Problem details ::
What lines of the data hold the string "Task"? Copy them all.

Source data ::
---

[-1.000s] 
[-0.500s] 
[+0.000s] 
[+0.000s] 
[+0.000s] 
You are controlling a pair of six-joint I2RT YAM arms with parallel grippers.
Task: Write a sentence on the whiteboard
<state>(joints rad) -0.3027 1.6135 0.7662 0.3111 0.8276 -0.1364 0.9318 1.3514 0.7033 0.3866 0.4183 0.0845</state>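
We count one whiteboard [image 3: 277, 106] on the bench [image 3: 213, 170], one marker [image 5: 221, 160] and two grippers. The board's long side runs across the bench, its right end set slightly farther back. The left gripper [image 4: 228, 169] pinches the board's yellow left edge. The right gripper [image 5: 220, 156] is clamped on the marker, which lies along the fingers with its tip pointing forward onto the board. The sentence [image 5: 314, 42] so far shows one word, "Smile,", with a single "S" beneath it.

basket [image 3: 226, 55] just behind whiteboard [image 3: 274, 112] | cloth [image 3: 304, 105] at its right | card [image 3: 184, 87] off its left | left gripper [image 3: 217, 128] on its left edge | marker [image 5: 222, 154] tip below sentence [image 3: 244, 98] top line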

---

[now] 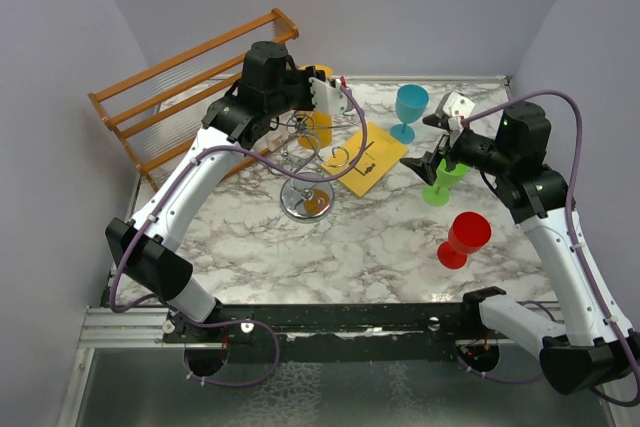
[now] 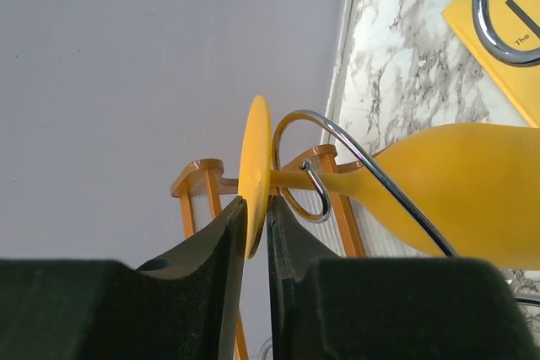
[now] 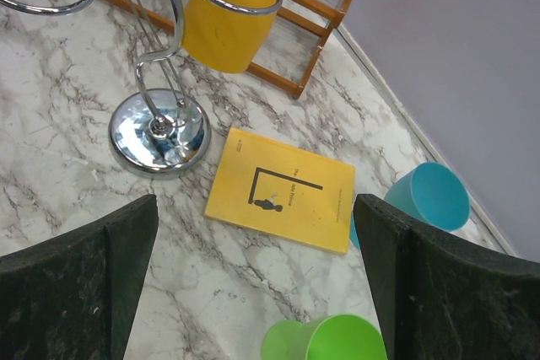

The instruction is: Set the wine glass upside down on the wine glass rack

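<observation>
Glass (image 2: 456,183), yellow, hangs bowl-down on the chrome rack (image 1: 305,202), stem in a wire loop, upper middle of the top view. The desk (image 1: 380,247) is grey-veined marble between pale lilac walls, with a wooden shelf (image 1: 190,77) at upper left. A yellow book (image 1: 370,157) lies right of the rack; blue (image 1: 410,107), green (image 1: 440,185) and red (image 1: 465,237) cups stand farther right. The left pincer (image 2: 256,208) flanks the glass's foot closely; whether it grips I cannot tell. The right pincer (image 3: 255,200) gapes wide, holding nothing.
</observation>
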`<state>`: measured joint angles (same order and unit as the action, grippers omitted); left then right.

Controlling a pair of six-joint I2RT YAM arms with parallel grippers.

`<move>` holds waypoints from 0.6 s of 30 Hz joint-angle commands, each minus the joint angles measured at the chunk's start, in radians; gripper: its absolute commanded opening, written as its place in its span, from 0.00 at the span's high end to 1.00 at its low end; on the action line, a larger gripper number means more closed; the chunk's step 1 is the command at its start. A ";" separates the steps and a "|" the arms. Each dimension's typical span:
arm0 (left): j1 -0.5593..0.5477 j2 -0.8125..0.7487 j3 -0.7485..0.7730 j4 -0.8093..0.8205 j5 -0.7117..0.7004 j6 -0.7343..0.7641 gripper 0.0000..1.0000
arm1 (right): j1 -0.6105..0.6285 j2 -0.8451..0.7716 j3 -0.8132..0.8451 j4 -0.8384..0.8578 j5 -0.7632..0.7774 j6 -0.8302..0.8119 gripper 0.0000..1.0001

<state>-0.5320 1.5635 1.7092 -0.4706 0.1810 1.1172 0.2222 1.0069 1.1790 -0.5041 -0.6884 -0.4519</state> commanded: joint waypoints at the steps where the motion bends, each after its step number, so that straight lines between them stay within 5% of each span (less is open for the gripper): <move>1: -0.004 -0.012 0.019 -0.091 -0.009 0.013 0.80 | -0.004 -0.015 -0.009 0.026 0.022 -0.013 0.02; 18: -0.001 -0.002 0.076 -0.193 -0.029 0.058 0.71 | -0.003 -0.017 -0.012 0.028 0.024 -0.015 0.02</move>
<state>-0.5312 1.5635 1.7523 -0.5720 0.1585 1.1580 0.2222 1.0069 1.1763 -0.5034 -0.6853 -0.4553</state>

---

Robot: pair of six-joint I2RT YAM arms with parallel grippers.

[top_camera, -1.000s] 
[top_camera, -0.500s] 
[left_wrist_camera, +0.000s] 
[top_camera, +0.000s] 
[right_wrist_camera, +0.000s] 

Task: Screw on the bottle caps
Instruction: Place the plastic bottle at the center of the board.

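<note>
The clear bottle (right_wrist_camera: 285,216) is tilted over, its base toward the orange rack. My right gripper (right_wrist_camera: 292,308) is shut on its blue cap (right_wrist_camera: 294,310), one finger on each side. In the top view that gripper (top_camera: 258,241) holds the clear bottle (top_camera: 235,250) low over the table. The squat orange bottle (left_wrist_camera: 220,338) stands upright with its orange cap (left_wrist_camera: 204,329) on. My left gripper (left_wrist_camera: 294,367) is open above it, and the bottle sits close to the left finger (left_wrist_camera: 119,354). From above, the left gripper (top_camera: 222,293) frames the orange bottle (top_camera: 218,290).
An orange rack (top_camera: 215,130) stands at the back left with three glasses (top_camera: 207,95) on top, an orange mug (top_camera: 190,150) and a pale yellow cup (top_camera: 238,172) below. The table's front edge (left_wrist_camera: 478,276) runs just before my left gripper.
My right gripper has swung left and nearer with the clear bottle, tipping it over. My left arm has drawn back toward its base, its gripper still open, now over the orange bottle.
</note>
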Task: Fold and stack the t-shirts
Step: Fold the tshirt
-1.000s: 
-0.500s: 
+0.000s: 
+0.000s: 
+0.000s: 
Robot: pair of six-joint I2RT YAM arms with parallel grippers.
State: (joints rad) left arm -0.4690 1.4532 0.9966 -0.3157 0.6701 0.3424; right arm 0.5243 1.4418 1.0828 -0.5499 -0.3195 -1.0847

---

Answer to this exercise ::
Task: Write a sentence on the whiteboard
Task: Screw on the bottle caps
Task: Fold and stack the t-shirts

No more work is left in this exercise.